Headquartered in Tel-Aviv, Israel, EyeSight Tech uses the back and front cameras of a Nokia handset, and uses complex image algorithms to understand and decipher the motion of your hands and converts them to sensible actions. This demo was the biggest talking point of the keynote at the first ever Nokia Developer Summit, held at the Grimaldi Forum, Monte Carlo, Monaco.

The demo was an illustration of how Nokia collaborates with third-party developers to create applications that would reside on Nokia phones, using an open platform as part of the Symbian foundation – an effort to upgrade the Finnish Handset manufacturer into a solution-focused company.

Bringing together 345 developers from around 40 countries, students from 11 countries and select international media, the summit kicked off with the simple mantra of 'let's make more money together'. A developer could have expertise in Carbide, Maemo, Eclipse, Ajax or any popular programming language, and Nokia provides to him, a cross-platform development environment – rather cutely called – Qt.

In his kick-off keynote, Rob Taylor, head of Forum Nokia, also emphasized on the company's continued commitment to Flash and Java applications. As a win-win formula to developers, he said, "Nokia is looking forward to pre-loading applications on its mobile devices and this is an excellent opportunity for developers. Alternately, developers can look to featuring their apps in the Ovi Store – Nokia's online global marketplace for application downloads. The third option, of course, is Service Possibilities where developer companies and Nokia can work together, or with network providers."

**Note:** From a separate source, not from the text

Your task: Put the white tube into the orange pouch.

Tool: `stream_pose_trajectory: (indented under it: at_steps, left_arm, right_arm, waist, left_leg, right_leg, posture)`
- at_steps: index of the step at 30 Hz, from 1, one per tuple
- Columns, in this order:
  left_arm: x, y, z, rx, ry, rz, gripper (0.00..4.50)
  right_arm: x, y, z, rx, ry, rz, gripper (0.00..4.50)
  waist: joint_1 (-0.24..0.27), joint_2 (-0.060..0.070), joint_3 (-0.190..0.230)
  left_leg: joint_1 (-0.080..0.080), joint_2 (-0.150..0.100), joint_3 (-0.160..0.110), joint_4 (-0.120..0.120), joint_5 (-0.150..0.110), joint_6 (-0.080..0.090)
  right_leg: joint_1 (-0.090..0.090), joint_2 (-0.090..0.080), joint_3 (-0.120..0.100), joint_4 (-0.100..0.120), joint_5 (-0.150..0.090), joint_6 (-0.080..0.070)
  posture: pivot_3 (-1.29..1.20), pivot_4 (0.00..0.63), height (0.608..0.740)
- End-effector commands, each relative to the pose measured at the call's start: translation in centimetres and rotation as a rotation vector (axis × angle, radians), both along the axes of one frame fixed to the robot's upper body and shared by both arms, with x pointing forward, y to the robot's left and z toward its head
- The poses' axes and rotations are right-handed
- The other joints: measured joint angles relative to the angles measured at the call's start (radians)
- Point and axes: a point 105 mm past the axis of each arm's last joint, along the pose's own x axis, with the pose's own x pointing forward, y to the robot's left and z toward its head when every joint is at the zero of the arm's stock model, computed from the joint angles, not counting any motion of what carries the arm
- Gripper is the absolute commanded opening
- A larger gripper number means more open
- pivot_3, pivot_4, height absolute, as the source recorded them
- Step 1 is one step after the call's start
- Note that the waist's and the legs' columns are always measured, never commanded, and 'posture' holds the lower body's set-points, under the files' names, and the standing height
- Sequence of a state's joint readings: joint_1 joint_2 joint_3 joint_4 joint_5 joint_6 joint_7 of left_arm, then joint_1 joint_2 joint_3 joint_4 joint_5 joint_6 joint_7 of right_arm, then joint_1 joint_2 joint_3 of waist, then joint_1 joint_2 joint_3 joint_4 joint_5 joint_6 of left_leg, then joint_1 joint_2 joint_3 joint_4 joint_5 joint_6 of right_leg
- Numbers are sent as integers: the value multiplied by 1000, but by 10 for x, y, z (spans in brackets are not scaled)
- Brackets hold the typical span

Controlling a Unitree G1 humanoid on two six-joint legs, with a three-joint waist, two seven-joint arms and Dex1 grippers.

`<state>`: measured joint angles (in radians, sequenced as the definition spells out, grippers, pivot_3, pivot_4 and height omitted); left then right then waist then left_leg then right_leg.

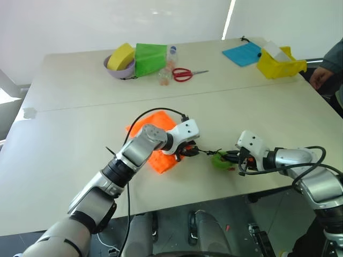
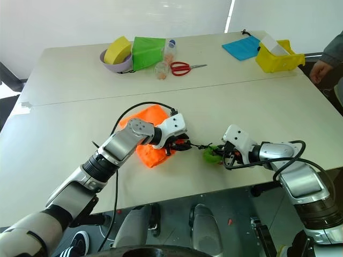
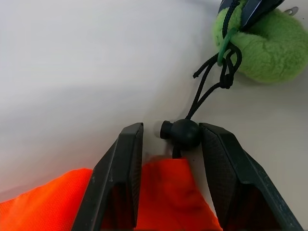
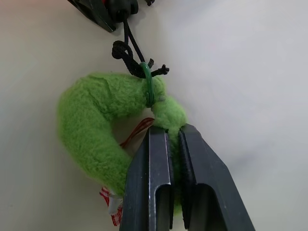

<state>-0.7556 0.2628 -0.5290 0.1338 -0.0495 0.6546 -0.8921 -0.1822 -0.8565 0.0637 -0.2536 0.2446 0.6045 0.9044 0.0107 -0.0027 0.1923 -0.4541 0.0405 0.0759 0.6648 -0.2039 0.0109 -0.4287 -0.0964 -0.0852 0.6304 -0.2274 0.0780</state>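
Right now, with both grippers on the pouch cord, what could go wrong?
1. The left gripper brackets the black cord stopper with visible gaps, so it may slip out.
2. The right gripper pinches only green pompom fuzz; pulling could lose it.
3. The orange pouch lies loose on the table and could drag rather than cinch.

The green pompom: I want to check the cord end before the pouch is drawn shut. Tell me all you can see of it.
The green pompom is a fuzzy, plush-looking, bright green piece bent into a curve, lying on the pale table. A green ring ties it to the knotted black cord that runs to the orange pouch. The right hand is shut on one end of it. A small red-and-white tag shows beneath it.
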Motion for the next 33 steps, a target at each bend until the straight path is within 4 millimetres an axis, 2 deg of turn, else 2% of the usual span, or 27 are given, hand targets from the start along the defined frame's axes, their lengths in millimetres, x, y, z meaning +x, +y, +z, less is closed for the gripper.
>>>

Going a step further and helping developers understand the nature of application that can be built, Tero Ojanpera, executive vice president, Entertainment and Communities, Nokia said, "Maps, music, messaging, games and media – these are the focus areas for development for Nokia – all landing into Ovi. It confederates broadly to people and places – and if you put them under a common umbrella, it is what Nokia called Social Location.  "Users today need the power to integrate the pictures they shoot, the music they listen to, the calls they make – to their online social lives. Today, the Nokia platforms allow widget-integration to the extent that the user does not need to click and open an application. It is 'live' on his home screen."

The Nokia Developer Summit proclaimed a startling reality that today the challenge is not to create a killer app. Rob Taylor said, “The killer app is the mobile phone itself. The challenge is to use the APIs to make the user experience better and more productive.”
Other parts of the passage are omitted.